#### Task
Return all the lines below in which the string "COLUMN" appears.
BEGIN Information supplied
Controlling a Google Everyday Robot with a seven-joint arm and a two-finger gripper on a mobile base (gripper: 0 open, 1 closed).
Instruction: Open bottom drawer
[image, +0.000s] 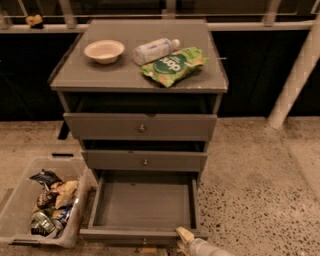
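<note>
A: What is seen at the left, and is it of concern?

B: A clear plastic bin (15, 210) of snack packets is set on the floor just beside the bottom drawer (142, 205). Any sideways drift in the pull is therefore best avoided.

A: Where is the drawer found?

B: It is found at the foot of the grey cabinet (140, 80), drawn well out below the closed middle drawer (115, 161), with its plain grey box exposed. The task is judged nearly done.

A: And the gripper?

B: The gripper (186, 236) is seen low at the right end of the drawer front, to the right of the small knob (145, 241). Whether it is open or closed cannot be told. Any last pull is best kept straight along the runners, level and slow, and stopped before the box is drawn off them.
</note>
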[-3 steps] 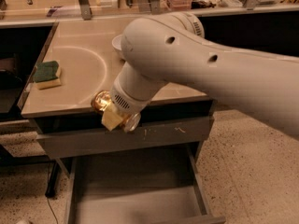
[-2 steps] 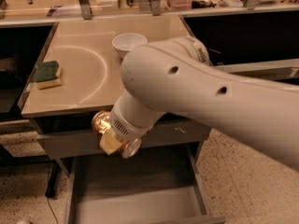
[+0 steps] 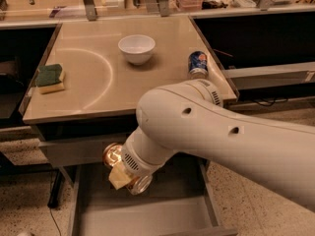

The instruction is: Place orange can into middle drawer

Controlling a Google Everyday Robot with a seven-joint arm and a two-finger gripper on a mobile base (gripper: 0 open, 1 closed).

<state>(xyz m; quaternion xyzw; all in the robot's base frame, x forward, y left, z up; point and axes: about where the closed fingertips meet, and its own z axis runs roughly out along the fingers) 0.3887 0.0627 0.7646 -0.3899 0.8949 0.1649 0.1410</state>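
Note:
The orange can (image 3: 114,156) is shiny orange-gold with silver ends and lies tilted in my gripper (image 3: 120,176), whose yellowish fingers (image 3: 118,179) are shut on it. The gripper holds the can above the open middle drawer (image 3: 142,215), a wide shallow grey tray pulled out below the counter. My white arm (image 3: 221,136) reaches in from the right and hides the drawer's right part.
On the beige counter (image 3: 98,82) stand a white bowl (image 3: 136,48), a blue can (image 3: 198,64) and a green-yellow sponge (image 3: 50,78). A grey drawer front (image 3: 74,151) sits just under the counter edge. Speckled floor lies on both sides.
My gripper with the orange can has moved down from the counter's front edge to a spot over the open drawer. The arm has dropped lower, uncovering the bowl and blue can.

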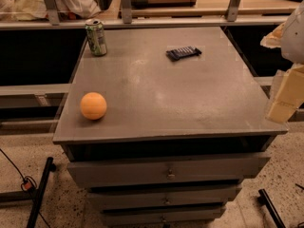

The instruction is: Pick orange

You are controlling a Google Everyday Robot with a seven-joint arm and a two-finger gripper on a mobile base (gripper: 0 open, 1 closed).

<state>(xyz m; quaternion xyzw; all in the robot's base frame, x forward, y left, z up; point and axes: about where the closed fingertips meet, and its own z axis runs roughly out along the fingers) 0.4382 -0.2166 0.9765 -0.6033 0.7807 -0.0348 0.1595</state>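
Observation:
The orange (93,105) is a smooth orange sphere resting on the grey cabinet top (161,89), near its front left corner. My gripper (286,96) shows as pale cream parts at the right edge of the view, by the cabinet's front right corner. It is far to the right of the orange and touches nothing on the top. Nothing shows in it.
A green-and-white drink can (96,37) stands upright at the back left corner. A small dark flat packet (183,53) lies at the back, right of centre. Drawers (167,172) run below the front edge. A railing and shelf (142,18) stand behind.

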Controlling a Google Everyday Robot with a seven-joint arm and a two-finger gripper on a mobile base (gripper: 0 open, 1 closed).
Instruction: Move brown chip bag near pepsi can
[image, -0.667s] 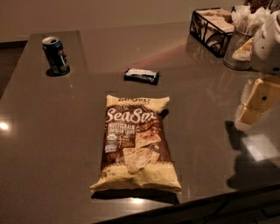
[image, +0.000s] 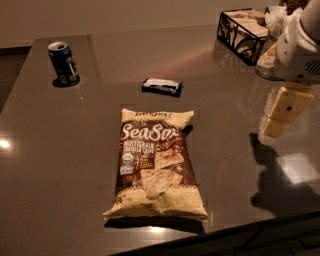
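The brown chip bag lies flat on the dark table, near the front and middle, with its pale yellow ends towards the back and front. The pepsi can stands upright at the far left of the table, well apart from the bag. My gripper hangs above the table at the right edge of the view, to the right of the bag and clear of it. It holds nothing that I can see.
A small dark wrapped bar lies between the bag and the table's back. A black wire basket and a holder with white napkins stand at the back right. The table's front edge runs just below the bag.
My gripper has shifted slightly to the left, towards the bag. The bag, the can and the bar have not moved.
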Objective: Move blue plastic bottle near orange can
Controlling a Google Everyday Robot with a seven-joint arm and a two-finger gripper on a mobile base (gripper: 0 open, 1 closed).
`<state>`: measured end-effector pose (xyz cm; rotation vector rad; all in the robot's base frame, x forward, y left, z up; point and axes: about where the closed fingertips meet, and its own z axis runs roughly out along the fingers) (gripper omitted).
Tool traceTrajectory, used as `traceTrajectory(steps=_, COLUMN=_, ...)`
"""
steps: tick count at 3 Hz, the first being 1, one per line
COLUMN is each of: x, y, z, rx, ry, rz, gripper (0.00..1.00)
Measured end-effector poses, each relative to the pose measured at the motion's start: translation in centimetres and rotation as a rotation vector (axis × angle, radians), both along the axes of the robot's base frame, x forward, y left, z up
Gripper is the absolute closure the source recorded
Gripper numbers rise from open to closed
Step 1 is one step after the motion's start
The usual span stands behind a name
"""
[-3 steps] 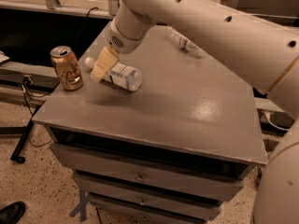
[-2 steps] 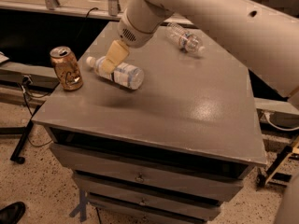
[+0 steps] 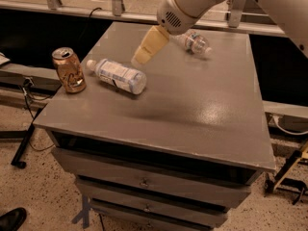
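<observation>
The blue plastic bottle (image 3: 118, 75) lies on its side on the grey table (image 3: 192, 109), its white cap pointing left toward the orange can (image 3: 69, 70). The can stands upright at the table's left edge, a short gap from the cap. My gripper (image 3: 141, 57) hangs above and just right of the bottle, clear of it and holding nothing.
A smaller clear bottle (image 3: 195, 41) lies on its side at the back of the table, partly behind my arm (image 3: 192, 4). The table has drawers below its front edge. A dark shoe (image 3: 12, 219) shows on the floor at the bottom left.
My gripper has lifted up and to the right, away from the bottle. The bottle stays lying next to the can.
</observation>
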<state>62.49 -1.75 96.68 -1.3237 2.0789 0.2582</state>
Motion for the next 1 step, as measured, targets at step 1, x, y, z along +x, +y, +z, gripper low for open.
traceTrajectory(steps=1, x=0.01, y=0.07, z=-0.03, rx=0.000, ry=0.001, rz=0.000, gripper=0.00)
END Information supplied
#### Response area
Tool traceTrajectory, used as `traceTrajectory(steps=_, COLUMN=_, ...)`
COLUMN is each of: x, y, z, rx, ry, rz, gripper (0.00..1.00)

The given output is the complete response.